On material terms it tells you that it is 100% pure cotton. Visually it will also tell you that it was dyed in a particular colour, chemical analysis will show that it was dyed using Azo-Free dyes. A single yarn pulled out of this tiny piece will also tell you that it is handspun with single ply twist that is only possible on an Ambar Charkha. If you put on the Sherlock hat and observe the fabric through a looking glass, you'll see 24 warp threads and 19 weft threads. Pick up a calculator and a measuring tape and we'll tell you that the width of this fabric is 48 inches (roughly 123 cms) and then you can calculate that in a meter length of this fabric which was made on a floor loom there are 2,928 warp yarns and 1,900 weft yarns.

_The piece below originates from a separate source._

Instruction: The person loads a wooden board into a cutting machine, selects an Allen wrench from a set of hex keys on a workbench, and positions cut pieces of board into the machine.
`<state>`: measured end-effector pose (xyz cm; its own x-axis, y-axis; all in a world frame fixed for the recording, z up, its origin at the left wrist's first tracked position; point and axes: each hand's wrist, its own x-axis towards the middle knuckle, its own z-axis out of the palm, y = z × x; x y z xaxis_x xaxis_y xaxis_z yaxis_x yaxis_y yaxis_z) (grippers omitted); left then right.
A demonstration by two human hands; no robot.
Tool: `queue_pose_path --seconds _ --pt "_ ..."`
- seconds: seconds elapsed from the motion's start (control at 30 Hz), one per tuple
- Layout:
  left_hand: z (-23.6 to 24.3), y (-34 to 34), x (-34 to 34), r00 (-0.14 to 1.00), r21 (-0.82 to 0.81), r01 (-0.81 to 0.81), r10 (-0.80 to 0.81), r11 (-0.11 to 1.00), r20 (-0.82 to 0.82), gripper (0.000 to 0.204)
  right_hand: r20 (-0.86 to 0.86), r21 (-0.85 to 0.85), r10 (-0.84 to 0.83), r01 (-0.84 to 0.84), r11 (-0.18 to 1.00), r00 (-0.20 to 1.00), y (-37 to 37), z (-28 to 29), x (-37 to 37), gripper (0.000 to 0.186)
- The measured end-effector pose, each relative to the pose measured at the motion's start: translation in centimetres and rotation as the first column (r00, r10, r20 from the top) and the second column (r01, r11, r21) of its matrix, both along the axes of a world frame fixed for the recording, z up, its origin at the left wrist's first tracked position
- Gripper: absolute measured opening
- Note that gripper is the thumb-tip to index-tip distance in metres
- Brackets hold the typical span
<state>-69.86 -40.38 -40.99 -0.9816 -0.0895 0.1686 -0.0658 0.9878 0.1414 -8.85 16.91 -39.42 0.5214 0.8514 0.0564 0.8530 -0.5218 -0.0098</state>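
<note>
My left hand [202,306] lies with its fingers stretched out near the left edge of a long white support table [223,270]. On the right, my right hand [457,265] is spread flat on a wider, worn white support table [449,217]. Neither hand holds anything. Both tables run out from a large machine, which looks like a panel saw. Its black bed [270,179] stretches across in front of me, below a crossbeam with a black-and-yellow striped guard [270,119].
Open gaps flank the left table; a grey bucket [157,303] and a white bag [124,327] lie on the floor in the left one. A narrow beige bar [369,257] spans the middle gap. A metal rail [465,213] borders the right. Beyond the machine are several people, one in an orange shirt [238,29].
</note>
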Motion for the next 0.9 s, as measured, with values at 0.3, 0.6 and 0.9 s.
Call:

Should we continue? We won't take much of your time. On an average a basic kurta or a dress uses a length of 2.2 metres of it. Shouldn't we then continue further with the maths? A bit of scratching of head and tapping the keys on a calculator will tell you that you require same number of warp threads (2928) but the length is now 220 cms. Also, you will learn that you will require 4180 weft yarns to make enough fabric for a dress. In totality, you require 7108 strands of single ply twisted cotton yarn of varying lengths to create a Cotton Rack dress/kurta. Or if you put it in terms of length, a total of 6,44,160 cms of warp yarn and 5,09,960 cms of weft yarn giving a total of 11,54,120 cms of yarn or 11.54 kms or 7.17 miles of yarn (only) for a dress. Let's repeat it again 11.54 kms of yarn is used to make a Cotton Rack dress or a kurta on an average. Is the number unbelievable or overwhelming? Did we stress enough that all that yarn is handspun on Ambar Charkha? Human work hours that go into cultivating, processing, spinning, weaving, dyeing, creative thinking, tailoring, finishing, selling and writing of tiny writeups such as this one is yet to be factored in, since, that is not told by that 1cm by 1cm of the fabric
This is just us with one kurta or dress, elaborating on one element. Imagine the rest of Indian handicraft industry and the work and resources that goes into creating even a centimetre of a product. That also becomes the reason why Indian handicrafts should be seen as luxury and not a commodity. If this gave you some perspective then let's come together and create a respectable environment about our crafts and sensitise our friends and family about value of being handmade in a way that they too start loving it as much as you do.